General information
- Type: Fighter
- National origin: Soviet Union
- Manufacturer: Lavochkin
- Number built: 1

History
- First flight: 22 April 1948
- Developed from: Lavochkin La-160
- Variant: La-15

= Lavochkin La-168 =

Type of aircraft

The Lavochkin La-168 was a jet fighter developed for the USSR. Like the better known Mikoyan MiG-15 which was ultimately selected and went on to become one of the most successful jet fighters of its era, the Lavochkin La-168 was designed in response to a 1946 request for an advanced swept-wing jet fighter capable of transonic performance. It was to use new turbojet based on the Rolls-Royce Nene in competition with the design bureaus of Artem Mikoyan and Mikhail Gurevich, and Aleksandr Yakovlev. A scaled down version of this aircraft would lead to the production of the La-15, which performed well but would be dropped in favor of the MiG-15.

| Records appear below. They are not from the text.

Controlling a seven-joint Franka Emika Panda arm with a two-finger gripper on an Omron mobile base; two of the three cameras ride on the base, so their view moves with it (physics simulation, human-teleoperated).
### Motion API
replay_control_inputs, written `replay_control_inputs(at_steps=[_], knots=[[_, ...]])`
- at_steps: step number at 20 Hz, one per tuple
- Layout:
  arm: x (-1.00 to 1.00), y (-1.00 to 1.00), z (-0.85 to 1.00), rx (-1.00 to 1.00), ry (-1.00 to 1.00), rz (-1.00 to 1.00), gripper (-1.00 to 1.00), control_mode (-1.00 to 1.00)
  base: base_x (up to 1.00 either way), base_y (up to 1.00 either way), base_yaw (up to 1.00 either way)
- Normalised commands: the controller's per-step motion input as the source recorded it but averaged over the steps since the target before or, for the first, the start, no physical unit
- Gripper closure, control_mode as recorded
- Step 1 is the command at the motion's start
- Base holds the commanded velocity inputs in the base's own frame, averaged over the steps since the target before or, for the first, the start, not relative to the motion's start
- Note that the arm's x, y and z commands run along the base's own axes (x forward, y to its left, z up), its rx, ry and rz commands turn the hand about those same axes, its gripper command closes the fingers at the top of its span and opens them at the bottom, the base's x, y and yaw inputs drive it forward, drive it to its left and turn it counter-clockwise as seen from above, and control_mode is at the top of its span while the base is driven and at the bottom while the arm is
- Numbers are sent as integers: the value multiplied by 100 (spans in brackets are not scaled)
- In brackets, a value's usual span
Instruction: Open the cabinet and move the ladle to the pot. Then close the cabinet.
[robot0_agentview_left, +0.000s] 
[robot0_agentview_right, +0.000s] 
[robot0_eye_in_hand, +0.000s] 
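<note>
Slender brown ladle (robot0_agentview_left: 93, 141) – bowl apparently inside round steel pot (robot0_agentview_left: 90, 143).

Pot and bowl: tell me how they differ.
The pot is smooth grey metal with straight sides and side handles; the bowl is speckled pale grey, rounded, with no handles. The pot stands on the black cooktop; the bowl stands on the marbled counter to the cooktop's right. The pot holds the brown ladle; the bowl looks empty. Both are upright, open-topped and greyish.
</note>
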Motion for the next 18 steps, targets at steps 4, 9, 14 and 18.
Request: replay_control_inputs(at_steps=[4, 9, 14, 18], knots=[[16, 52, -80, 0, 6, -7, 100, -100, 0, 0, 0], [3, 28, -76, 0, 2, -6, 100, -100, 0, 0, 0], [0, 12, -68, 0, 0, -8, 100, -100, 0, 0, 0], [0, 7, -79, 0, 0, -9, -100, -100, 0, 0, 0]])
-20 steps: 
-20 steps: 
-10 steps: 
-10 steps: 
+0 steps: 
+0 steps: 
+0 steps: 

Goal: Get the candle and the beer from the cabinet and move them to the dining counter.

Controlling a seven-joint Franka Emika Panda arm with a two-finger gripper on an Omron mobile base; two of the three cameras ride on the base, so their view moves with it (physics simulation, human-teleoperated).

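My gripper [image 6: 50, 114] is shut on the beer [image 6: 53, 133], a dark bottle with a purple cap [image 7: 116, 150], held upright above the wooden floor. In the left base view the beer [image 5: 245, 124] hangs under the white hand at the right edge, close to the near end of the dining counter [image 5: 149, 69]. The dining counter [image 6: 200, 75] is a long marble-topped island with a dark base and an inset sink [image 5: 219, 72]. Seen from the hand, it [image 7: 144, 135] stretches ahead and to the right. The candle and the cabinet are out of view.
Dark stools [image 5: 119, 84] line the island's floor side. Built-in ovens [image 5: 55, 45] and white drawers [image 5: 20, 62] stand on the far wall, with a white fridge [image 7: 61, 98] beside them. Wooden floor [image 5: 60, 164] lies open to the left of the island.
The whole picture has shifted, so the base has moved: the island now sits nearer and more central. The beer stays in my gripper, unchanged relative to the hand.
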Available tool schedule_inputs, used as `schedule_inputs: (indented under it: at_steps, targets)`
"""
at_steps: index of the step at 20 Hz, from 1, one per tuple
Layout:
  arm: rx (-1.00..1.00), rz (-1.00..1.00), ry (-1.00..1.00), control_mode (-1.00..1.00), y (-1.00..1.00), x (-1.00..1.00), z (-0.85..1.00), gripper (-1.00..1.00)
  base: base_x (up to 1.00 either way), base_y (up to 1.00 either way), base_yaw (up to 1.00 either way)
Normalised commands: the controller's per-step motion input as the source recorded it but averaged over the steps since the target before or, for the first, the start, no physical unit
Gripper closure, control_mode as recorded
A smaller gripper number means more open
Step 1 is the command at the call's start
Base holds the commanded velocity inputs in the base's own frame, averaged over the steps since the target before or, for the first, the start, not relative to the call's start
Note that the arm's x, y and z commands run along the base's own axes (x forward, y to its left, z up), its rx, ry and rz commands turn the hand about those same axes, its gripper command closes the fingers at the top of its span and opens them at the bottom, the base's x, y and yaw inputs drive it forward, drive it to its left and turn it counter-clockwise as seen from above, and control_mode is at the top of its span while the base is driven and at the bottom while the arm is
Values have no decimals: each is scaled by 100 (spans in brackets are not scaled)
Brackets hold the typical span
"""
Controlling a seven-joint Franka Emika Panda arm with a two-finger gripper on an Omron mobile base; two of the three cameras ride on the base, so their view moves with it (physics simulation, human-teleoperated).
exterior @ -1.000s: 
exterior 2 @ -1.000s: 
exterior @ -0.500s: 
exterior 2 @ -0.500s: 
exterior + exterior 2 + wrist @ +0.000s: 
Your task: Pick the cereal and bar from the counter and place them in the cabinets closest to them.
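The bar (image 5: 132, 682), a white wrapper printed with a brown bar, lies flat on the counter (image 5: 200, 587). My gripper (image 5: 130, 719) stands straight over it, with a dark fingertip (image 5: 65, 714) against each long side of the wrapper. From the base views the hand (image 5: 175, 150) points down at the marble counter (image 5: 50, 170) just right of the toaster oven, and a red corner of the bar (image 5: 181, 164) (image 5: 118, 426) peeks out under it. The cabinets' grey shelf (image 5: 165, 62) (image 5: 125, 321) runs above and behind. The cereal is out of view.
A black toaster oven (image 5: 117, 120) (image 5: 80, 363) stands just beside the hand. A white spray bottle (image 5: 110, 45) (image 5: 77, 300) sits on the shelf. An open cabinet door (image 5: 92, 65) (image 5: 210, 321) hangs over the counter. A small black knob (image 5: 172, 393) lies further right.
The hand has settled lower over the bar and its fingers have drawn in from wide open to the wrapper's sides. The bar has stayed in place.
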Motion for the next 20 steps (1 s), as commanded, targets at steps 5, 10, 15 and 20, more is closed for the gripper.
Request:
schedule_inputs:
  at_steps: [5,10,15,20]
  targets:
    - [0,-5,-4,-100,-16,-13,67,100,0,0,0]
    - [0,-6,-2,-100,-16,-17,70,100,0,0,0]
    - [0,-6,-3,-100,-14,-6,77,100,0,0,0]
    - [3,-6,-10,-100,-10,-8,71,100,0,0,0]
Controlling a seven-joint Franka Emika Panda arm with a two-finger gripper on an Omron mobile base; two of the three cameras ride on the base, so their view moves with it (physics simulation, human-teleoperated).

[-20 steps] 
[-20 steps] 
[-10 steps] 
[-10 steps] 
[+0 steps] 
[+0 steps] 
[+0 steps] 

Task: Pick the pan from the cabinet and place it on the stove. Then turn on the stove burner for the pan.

==Design and development==
Aircraft 168 was preceded by the Lavochkin La-160 jet fighter which was the first to utilize swept wing surfaces first researched by the Germans, but it moved the engine from the nose to behind the pilot. It resembled the Mikoyan MiG-15 and used the same cannon-armament and the Rolls-Royce Nene II engine. Unlike the MiG-15, the La-168 had shoulder mounted wings and a t-tail layout. Due to Lavochkin's decision to wait with La-168 development for the Nene II engine, the MiG-15, first flown with the less powerful Nene I, was available four months earlier, giving it a crucial advantage.

Aircraft 168's first flight was on April 22, 1948, with I. E. Fedorov at the controls. Trials continued until February 19, 1949, when testing of the cannons at high altitude caused the canopy to collapse, resulting in a nearly fatal crash. In the end, the Lavochkin fighter lost out to the competing MiG-15. Another 168 derivative was the La-176, the first Soviet plane to achieve supersonic flight (in a shallow dive) on December 26, 1948.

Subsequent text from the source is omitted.